Despite this new need for speed, NASA is slowly inventing the overall strategy for the return of the moon. Over the past few years, the agency has outlined a multifaceted strategy for bringing people to the moon's surface. The plan implies the construction of a new space station in the orbit of the moon, called Gateway. This station is destined to last for 15 years in space and will serve as a habitat where astronauts could live and train. From the gate, the astronauts will board the ground to the surface where they will be able to explore and take samples before returning to the station.

NASA expects they will need a number of spacecraft to take people to and from the gate. They include a spacecraft to travel from the station to a lower lunar orbit, a vehicle to descend to the surface, and one to bring people back to the gate. NASA claims it is open to other ways to attract people to the moon's surface. One remarkable option is the future SpaceX rocket, which, when completed, can potentially fire Earth and Earth people directly onto the moon's surface, bypassing the Gate. However, NASA says that it is currently seeking transfer boat projects described in the latest application.
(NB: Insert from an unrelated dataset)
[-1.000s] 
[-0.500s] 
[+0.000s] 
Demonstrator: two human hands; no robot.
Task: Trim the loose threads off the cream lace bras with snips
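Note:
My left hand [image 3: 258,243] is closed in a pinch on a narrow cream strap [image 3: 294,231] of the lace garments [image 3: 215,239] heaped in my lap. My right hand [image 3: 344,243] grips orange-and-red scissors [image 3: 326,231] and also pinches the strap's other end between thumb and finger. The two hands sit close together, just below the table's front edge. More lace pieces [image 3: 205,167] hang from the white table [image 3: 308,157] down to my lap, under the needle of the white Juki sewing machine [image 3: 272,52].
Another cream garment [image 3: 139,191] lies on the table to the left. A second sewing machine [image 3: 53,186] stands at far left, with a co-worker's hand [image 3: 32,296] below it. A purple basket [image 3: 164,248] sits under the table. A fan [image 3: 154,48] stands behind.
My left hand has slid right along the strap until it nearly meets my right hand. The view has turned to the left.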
An art rendering of a human moon dream that Lockheed Martin wants to develop. Lockheed Martin
Even with this whole focus on speed, the current schedule does not see people returning to the moon for nearly a decade. This schedule was heavily criticized, especially by the country's best space advisers. The members of the Consumers Consultative Group of the National Space Council, which advises government officials and legislators on how to define the space policy program, say NASA is moving too slowly and that 2028 is too far away. Part of the detention is due to the fact that much of the moon return architecture relies on two NASA vehicles that have remained in development for the last decade: a massive rocket called the Space Launch System and a crew capsule called Orion. NASA plans to use these vehicles to build portions of the gate and transport people to and from the new station. However, SLS has not yet arrived – the first demonstration mission planned for 2020 – both programs have suffered numerous failures and graphics delays, making the future Gateway timeline unclear.

However, some positive progress has been made in the development of the gate. NASA received design proposals from the private industry for the first element in the gate, a module that will provide power to the station and drive the vehicle through space. William Gerstenmeyer, administrator of NASA's space flight program, said NASA will choose who will build this module very soon. In addition, many private companies are developing deep space hub modules through the NASA NexSTEP program, which can be used to accommodate NASA astronauts in the Portal. "There is a real deal ahead of the slug," said Gerstenmayer.

Slow but sure, this plan is united, even though NASA is trying to make it a bit faster.